Not the best timing.

A spate of weekend shootings and a third of the Baltimore Police Department's patrol cars sputtered to a stop after mistakenly getting fed diesel. Playing off the mayor's desire to give city workers unpaid leave to fill a hole in the budget, one cop told me, "They've furloughed the cars."

Patrol cars were being fixed Monday and last night but it's safe to say this could cost the city thousands in overtime and other costs (at left, a pump as a crime scene at the Fallsway station in a photo by The Sun's Barbara Haddock Taylor). Just a mistake the city didn't need. Cops have about 1,200 vehicles in their fleet and at least 70 went down because of this mistake. Most were marked patrol cars, the type used to keep neighborhood safe.

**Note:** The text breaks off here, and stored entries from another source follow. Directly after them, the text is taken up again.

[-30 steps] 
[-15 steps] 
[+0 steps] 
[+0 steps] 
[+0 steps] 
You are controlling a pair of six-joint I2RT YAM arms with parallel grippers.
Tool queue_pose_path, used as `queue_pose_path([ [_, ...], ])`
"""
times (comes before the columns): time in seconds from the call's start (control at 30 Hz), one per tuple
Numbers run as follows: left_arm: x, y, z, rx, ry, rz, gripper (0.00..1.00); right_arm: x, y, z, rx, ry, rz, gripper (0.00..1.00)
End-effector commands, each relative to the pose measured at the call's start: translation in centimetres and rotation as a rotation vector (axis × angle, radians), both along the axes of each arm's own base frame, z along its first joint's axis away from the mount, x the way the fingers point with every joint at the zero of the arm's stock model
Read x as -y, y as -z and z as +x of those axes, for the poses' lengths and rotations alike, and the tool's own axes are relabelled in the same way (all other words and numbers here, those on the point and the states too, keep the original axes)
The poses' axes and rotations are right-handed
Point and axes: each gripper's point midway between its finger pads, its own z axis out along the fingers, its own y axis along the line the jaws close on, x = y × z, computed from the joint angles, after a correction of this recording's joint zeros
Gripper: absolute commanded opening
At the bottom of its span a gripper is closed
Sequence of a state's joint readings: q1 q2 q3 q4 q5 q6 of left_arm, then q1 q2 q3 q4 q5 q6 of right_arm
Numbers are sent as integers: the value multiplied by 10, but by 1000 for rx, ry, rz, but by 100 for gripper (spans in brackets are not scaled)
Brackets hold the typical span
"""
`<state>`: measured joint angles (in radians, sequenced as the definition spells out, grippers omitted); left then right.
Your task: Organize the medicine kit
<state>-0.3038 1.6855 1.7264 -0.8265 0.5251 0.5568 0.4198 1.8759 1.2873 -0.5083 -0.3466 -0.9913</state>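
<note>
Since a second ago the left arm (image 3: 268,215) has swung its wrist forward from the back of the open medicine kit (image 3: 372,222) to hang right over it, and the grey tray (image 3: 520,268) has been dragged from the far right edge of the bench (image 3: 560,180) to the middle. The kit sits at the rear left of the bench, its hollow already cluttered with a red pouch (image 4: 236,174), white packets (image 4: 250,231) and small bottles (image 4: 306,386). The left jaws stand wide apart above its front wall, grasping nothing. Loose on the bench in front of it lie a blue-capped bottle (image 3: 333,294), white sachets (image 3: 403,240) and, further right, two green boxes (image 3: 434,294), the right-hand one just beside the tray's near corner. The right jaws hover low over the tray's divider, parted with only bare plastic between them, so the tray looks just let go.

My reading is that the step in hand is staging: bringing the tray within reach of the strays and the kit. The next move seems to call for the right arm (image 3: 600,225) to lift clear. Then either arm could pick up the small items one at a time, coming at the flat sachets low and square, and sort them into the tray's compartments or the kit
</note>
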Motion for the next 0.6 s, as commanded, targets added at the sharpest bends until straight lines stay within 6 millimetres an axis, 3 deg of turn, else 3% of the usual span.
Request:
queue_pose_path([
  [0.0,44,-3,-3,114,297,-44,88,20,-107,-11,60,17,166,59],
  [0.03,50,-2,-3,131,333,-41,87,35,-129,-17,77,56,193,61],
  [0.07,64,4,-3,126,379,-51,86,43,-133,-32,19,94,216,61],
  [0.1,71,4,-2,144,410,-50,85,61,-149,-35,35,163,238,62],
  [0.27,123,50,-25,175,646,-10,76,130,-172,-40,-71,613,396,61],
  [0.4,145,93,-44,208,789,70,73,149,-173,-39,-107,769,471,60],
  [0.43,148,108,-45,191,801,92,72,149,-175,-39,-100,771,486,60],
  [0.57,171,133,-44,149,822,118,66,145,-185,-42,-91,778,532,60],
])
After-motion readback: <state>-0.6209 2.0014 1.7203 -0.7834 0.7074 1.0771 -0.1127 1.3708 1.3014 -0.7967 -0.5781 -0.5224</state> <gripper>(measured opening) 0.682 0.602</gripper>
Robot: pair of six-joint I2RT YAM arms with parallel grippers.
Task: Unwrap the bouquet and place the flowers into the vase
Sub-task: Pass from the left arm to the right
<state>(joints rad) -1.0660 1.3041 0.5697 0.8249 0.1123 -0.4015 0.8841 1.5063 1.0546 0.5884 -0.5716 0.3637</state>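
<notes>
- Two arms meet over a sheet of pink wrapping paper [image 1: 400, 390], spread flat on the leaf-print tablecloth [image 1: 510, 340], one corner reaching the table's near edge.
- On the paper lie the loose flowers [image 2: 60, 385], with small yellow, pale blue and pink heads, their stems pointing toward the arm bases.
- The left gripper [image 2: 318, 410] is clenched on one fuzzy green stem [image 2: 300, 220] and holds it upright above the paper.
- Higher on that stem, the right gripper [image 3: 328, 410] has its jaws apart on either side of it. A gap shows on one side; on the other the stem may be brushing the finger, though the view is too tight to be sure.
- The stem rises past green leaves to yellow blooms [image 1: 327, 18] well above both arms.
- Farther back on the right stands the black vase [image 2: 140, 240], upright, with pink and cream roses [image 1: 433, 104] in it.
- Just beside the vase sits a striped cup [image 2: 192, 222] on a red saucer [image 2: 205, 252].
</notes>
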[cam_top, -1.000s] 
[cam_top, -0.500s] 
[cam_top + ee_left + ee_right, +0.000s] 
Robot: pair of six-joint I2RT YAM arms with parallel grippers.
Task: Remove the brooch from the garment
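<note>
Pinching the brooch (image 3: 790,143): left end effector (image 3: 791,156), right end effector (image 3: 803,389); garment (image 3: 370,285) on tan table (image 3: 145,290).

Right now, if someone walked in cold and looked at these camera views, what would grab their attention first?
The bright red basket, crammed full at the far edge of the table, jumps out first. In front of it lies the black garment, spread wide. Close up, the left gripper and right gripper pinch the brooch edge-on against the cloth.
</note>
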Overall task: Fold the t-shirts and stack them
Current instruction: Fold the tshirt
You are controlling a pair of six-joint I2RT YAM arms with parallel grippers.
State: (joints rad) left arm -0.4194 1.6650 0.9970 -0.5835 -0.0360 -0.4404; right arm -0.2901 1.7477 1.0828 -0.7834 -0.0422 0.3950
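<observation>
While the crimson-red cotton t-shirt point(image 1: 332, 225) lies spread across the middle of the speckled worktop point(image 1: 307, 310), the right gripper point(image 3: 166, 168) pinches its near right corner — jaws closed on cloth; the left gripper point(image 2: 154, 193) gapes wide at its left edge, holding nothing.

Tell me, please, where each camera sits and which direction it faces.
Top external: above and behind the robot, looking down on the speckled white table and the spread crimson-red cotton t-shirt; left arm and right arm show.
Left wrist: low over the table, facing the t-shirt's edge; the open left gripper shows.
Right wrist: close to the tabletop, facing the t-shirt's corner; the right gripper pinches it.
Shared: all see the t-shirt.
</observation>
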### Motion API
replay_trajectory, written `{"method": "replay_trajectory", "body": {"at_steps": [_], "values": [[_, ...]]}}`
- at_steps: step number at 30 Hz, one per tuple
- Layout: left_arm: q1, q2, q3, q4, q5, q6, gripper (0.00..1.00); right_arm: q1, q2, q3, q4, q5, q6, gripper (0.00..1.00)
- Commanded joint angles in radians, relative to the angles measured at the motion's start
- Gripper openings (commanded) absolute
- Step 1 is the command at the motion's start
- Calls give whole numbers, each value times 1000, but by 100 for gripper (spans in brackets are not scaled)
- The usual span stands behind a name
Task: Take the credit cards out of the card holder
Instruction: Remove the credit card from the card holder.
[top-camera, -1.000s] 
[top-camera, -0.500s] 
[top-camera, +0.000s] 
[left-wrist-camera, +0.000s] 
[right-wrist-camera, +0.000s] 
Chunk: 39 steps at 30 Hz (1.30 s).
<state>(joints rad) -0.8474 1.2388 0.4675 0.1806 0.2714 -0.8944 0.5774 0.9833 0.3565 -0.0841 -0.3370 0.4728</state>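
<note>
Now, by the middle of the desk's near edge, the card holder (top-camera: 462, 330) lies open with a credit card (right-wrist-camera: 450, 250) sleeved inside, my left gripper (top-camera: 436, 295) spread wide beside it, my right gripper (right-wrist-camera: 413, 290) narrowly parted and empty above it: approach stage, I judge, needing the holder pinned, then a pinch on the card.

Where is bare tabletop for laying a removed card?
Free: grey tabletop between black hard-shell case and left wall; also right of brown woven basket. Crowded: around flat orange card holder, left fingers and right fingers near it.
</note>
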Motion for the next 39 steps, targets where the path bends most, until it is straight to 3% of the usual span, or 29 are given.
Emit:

Coming soon in the newspaper, I'll take a look at nonfatal shootings in the city, which have dropped about 25 percent since last year and more than 60 percent over the past decade. Even with homicides going up a bit this year over last, city police say the years-long trend bodes well and shows that violence is ebbing.

 

Posted by Peter Hermann at 7:14 AM | | Comments (1)
Categories: Confronting crime
        

Comments

Be supremely analytical on this one. Are non-fatal shootings easy to hide in the stats? Can they be downgraded to something else to make the stats look better? Maybe shooting accidents instead of shootings?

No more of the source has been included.